((

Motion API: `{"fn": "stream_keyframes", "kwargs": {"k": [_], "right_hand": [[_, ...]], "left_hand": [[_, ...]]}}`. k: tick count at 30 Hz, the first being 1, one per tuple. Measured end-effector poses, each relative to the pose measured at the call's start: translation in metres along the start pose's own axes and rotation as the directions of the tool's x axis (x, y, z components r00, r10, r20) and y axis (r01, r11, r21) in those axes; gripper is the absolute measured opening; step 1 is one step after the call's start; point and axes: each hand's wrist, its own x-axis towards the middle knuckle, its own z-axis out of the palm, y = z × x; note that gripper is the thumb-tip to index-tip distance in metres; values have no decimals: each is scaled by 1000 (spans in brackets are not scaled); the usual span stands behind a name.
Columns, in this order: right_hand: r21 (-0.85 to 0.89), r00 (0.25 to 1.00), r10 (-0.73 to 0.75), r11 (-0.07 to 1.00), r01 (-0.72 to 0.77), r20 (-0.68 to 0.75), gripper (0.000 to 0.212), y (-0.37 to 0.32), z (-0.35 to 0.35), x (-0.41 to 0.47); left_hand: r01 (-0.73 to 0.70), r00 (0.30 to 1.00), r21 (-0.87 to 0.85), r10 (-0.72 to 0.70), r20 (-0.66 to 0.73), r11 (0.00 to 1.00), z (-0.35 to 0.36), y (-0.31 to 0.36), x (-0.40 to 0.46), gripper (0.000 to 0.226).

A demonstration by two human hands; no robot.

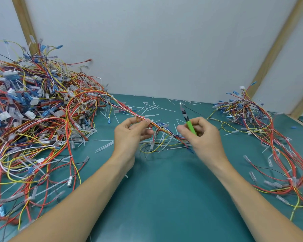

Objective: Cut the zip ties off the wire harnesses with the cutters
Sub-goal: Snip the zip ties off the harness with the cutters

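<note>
Judging by how things lay, you were somewhere in the middle of the job, with most of it still ahead. Your left hand (129,135), just left of centre frame, pinched a wire harness (164,131) between thumb and fingertips, with a white zip tie (152,121) showing on the bundle right beside your fingertips. Your right hand (202,135), just right of centre, was curled round the green-handled cutters (188,122), their tip pointing up and away toward the back wall, clear of the harness and not yet at any tie. I could not tell whether the blades stood apart or closed.

What looked done: a scatter of cut zip tie pieces (147,109) lay on the green worktop (164,189) behind and between your hands, and a smaller pile of harnesses (269,130) sat along the right side of the frame. That pile may have been the finished one, though some white bands still seemed to show on it, so I would not swear to it.

What looked left: the large tangled heap (33,110) filling the left side of the frame, where many white ties were still visible around the bundles. The harness in your hands ran back toward that heap and had at least the one tie still on it.
</note>
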Motion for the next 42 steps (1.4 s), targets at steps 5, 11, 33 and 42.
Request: {"fn": "stream_keyframes", "kwargs": {"k": [5,11,33,42], "right_hand": [[-18,988,-19,1000,22,156,27,5,11,-4],[-104,994,-29,994,41,110,29,8,7,-2],[55,997,5,998,-10,83,29,9,6,1],[57,997,-4,998,-1,73,34,7,9,0]], "left_hand": [[119,991,-61,-115,72,991,-1,0,1,6],[173,982,-97,-165,89,980,-3,1,3,6],[-366,866,448,475,-156,816,-4,6,2,21],[-527,850,671,338,405,521,9,-9,-22,43]]}}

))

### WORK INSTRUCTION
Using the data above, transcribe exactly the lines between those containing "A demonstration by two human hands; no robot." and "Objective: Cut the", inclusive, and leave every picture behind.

### RESULT
A demonstration by two human hands; no robot.


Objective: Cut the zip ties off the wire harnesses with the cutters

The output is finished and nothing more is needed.